E. Medical records: Medical records associated with suspected criminal activity involving healthcare providers, healthcare facilities, and patients
where the suspected criminal activity is deemed to impact the DoD or its personnel.

F. Other records gathered during the course of the investigation that are relevant to the nature of the investigation, such
as a description of physical evidence, basis for allegations, location, year and date of offense, photos of persons who are
subject to electronic surveillance, special investigative techniques, and any other type of record deemed necessary to support
the investigation.

RECORD SOURCE CATEGORIES:

Records and information stored in this system of records are obtained from:

A. Special agents, private industry, non-profit organizations, internet websites, subjects, suspects, witnesses, and informants
interviewed and questioned during the course of a criminal investigation.

B. Federal, State, Tribal and local agencies and departments.

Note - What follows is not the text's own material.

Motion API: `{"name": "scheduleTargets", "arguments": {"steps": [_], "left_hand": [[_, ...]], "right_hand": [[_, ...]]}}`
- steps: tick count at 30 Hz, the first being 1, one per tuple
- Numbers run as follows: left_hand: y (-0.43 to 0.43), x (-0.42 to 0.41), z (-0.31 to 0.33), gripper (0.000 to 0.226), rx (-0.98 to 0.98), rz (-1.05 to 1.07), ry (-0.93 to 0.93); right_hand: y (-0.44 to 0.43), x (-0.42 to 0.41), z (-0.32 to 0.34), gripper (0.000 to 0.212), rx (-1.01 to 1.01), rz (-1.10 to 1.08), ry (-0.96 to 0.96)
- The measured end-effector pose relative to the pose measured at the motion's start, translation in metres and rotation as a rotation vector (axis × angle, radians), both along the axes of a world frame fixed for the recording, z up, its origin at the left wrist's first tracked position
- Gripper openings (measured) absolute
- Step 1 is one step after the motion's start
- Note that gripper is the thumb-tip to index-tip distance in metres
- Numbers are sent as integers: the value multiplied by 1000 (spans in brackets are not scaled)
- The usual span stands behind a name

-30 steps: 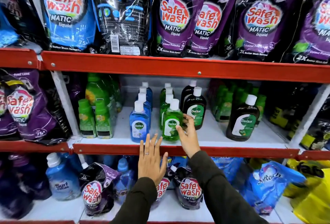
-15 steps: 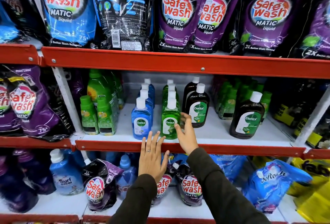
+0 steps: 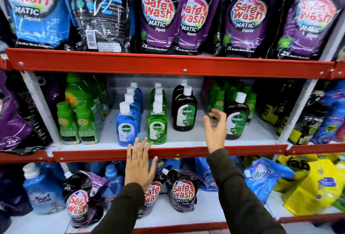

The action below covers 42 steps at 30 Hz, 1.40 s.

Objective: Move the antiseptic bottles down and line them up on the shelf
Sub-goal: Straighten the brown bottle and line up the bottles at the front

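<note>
- Centrally, on the white middle shelf (image 3: 186,140), the antiseptic bottles stand upright in rows running front to back, each with a white cap and a Dettol label.
- One row is clear blue, its front blue bottle (image 3: 126,127) standing at the shelf's front edge.
- Just beside it on the right runs a clear green row; the front green bottle (image 3: 157,125) stands level with the blue one.
- Next comes a dark brown row, and its front brown bottle (image 3: 185,111) sits further back than those two.
- A separate brown bottle (image 3: 236,117) stands alone to the right, well apart from the rows.
- The right hand (image 3: 214,131) is raised between the two brown bottles, fingers loosely curled and spread, gripping nothing; it looks slightly blurred.
- The left hand (image 3: 139,166) lies flat and spread over the red shelf rail (image 3: 93,154), fingertips reaching near the bases of the blue and green bottles, empty; a ring shows on one finger.
- Small green bottles (image 3: 77,121) crowd the shelf's left side.
- Purple detergent pouches (image 3: 158,13) fill the shelf above.
</note>
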<state>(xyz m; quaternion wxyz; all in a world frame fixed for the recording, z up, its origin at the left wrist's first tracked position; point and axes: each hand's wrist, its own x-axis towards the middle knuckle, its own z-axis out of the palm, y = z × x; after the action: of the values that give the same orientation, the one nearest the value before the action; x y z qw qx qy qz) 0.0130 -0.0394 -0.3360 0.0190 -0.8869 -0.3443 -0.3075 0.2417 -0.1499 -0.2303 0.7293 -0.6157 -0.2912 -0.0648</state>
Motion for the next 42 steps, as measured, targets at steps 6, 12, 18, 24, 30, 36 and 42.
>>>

ROUTINE USES OF RECORDS MAINTAINED IN THE SYSTEM, INCLUDING CATEGORIES OF USERS AND PURPOSES OF SUCH USES:

In addition to those disclosures generally permitted under 5 U.S.C. 552a(b) of the Privacy Act of 1974, as amended, all or
a portion of the records or information contained herein may specifically be disclosed outside the DoD as a routine use pursuant
to 5 U.S.C. 552a(b)(3) as follows:

A. To contractors, grantees, experts, consultants, students, and others performing or working on a contract, service, grant,
cooperative agreement, or other assignment for the federal government when necessary to accomplish an agency function related
to this system of records.

B. To the appropriate Federal, State, local, territorial, tribal, foreign, or international law enforcement authority or other
appropriate entity where a record, either alone or in conjunction with other information, indicates a violation or potential
violation of law, whether criminal, civil, or regulatory in nature.

C. To any component of the Department of Justice for the purpose of representing the DoD, or its components, officers, employees,
or members in pending or potential litigation to which the record is relevant and necessary.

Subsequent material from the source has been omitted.